[ he didn’t hear her come outside, didn’t see her sit down. it’s just a testament to how far inside his own head he is. he doesn’t make a move when she speaks, doesn’t give a notion that he even heard her. ]
[ dean knows she knows he did. he rocks back gently, thick fingers gripping either side of the rocking chair. he wonders how many years it has left before it breaks under him. ]
[ there’s a long silence, but it’s not uncomfortable nor tense. there’s no longer any blame between them about her father, nor any guilt from dean’s end. it’s easier for him to listen, now. she makes it easier to listen. ]
My dad used to take me out the back of whatever run-down motel we were stayin’ the week in, and he’d tell me that it don’t matter that we don’t have roots anymore. That the roads might change, but the stars never do.
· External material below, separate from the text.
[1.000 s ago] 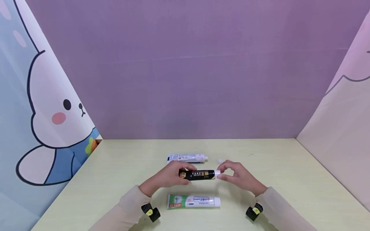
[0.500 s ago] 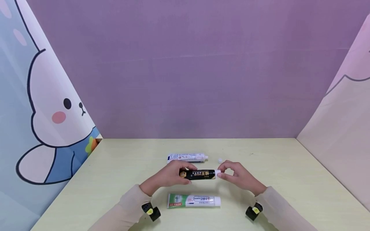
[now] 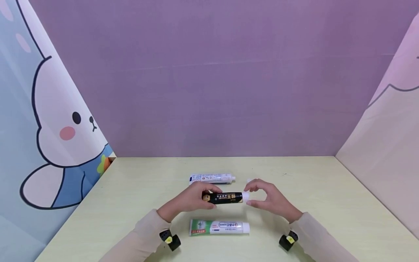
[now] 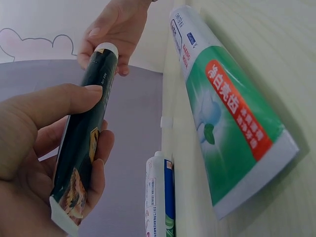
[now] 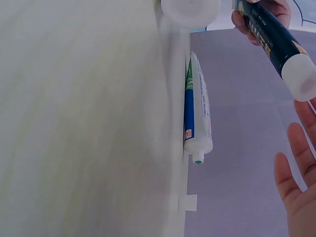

An’ I could watch ‘em forever, if I wanted to.
I miss—
[ if she looks closely, straight through the dark obscuring dean’s weathered face, she’ll see his eyes glossed over, locked stubbornly on the dancing twinkles in the sky. ]
I miss having a home.
[ his voice gets low and raspy at the last moments, and he stops rocking. ]
there’s the grind of the rocker on concrete, and then the absence of it, and remembers her father sitting exactly where he sits now. the similarities end about there, but the memory clips in her chest.
she doesn’t expect him to say a word— let alone something so personal. so raw. he’s not the same man he was inside, just hours ago. not in the slightest.
she turns her gaze onto his profile in the dark, as he speaks, and for a moment after, before turning back to the open air.
❝— you do have roots, you know. or you could, if you wanted. this place doesn’t ever change, and you can always come back.❞
it’s meant with all of her heart, but it feels cheap in her mouth. and she feels guilty. she knows what he means. knows it isn’t anything close to this.